Sebbene Joe Biden possa essere una persona abbastanza perbene, in nessun momento della sua lunga ma non particolarmente illustre carriera politica è mai stato scambiato per dotato di doti profetiche. Più o meno lo stesso si può dire dei veterani politici altamente accreditati di cui si è circondato: Kamala Harris, Antony Blinken, Lloyd Austin, Jake Sullivan, Janet Yellen e gli altri. Quando si tratta di diversità, selezionano tutte le caselle necessarie. Eppure nessuno di loro dà nemmeno la minima indicazione di comprendere la difficile situazione di una nazione tenuta nella morsa dei giganteschi tre gemelli di King.
Essendo un devoto cristiano e un predicatore di straordinaria eloquenza, King sapeva che la salvezza inizia con l'ammissione del peccato, seguita dal pentimento. Solo allora la redenzione diventa una possibilità.

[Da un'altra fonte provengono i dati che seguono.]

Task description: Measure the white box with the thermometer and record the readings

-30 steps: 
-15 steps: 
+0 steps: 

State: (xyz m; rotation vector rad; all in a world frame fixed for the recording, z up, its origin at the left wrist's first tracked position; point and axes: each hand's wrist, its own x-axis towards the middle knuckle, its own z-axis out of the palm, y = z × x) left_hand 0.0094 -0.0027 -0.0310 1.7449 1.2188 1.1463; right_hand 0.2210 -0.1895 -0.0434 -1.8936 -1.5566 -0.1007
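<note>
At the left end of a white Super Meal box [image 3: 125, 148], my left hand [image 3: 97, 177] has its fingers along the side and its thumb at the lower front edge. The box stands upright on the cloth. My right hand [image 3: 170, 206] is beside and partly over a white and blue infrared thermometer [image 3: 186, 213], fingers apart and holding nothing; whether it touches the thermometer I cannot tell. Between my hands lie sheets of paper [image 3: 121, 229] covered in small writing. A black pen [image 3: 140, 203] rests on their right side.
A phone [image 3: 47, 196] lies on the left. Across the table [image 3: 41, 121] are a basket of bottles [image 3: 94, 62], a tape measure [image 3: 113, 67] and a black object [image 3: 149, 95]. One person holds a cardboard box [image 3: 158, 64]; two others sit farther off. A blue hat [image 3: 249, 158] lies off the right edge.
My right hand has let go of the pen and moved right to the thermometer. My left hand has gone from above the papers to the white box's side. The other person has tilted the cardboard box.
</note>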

Solo riconoscendo il male causato dalla presenza simultanea di razzismo, materialismo e militarismo nel cuore di questo paese, sarà remotamente possibile per gli Stati Uniti compiere anche i primi timidi passi verso la redenzione. Aspettiamo la voce profetica che risveglierà il popolo americano a questo imperativo.
Andrew Bacevich, a TomDispatch regolare, è presidente del Quincy Institute per una politica responsabile. Il suo libro più recente è L'era delle illusioni: come l'America ha sperperato la sua vittoria nella guerra fredda. Il suo nuovo libro, After the Apocalypse: America's Role in a World Transformed, sarà pubblicato nel 2021.
Questo articolo è apparso per la prima volta su TomDispatch.com, un blog del Nation Institute, che offre un flusso costante di fonti alternative, notizie e opinioni di Tom Engelhardt, editore di lunga data, co-fondatore dell'American Empire Project, autore di La fine della cultura della vittoria, come di un romanzo, Gli ultimi giorni dell'editoria. Il suo ultimo libro è A Nation Unmade By War (Haymarket Books).